§ WHAT IS NEEDED: When the line containing "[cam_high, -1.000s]" is found in the data below, copy it and each line after it through the line containing "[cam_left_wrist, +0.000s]", exactly and with no others.

§ INFORMATION SHOWN:
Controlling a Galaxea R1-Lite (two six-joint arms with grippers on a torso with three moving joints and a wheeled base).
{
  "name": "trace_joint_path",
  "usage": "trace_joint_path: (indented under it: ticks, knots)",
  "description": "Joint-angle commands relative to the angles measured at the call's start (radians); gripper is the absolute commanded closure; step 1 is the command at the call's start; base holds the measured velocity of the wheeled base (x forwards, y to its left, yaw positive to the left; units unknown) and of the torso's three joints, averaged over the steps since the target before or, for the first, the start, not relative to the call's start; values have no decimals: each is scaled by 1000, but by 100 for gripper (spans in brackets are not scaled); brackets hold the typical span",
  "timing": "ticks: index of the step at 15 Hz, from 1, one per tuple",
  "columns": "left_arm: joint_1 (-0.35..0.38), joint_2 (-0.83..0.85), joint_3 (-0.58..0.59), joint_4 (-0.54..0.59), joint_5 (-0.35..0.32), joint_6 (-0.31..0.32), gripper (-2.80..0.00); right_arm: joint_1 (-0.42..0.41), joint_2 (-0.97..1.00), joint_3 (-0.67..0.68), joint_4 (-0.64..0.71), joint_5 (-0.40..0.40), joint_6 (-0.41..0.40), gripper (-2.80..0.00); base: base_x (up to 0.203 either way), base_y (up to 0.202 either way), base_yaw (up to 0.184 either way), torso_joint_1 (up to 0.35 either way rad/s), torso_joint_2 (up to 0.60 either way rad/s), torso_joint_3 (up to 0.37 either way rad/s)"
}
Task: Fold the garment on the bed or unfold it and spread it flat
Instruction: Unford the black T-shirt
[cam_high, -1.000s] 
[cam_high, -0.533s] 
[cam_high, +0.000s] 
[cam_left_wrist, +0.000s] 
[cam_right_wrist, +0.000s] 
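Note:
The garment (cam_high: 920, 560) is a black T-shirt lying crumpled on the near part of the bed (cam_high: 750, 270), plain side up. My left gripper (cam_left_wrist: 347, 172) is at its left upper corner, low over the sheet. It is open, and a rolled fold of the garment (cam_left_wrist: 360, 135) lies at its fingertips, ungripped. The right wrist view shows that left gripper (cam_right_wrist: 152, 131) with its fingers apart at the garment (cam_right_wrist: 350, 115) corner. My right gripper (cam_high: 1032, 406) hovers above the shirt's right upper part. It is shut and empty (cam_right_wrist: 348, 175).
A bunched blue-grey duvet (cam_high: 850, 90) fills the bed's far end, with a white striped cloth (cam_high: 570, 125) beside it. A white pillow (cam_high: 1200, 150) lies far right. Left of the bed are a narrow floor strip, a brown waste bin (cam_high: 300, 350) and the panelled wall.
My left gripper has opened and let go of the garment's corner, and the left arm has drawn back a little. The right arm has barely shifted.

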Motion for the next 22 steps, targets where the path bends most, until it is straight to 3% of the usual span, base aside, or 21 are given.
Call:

§ EXERCISE RESPONSE:
[cam_high, -1.000s] 
[cam_high, -0.533s] 
[cam_high, +0.000s] 
[cam_left_wrist, +0.000s] 

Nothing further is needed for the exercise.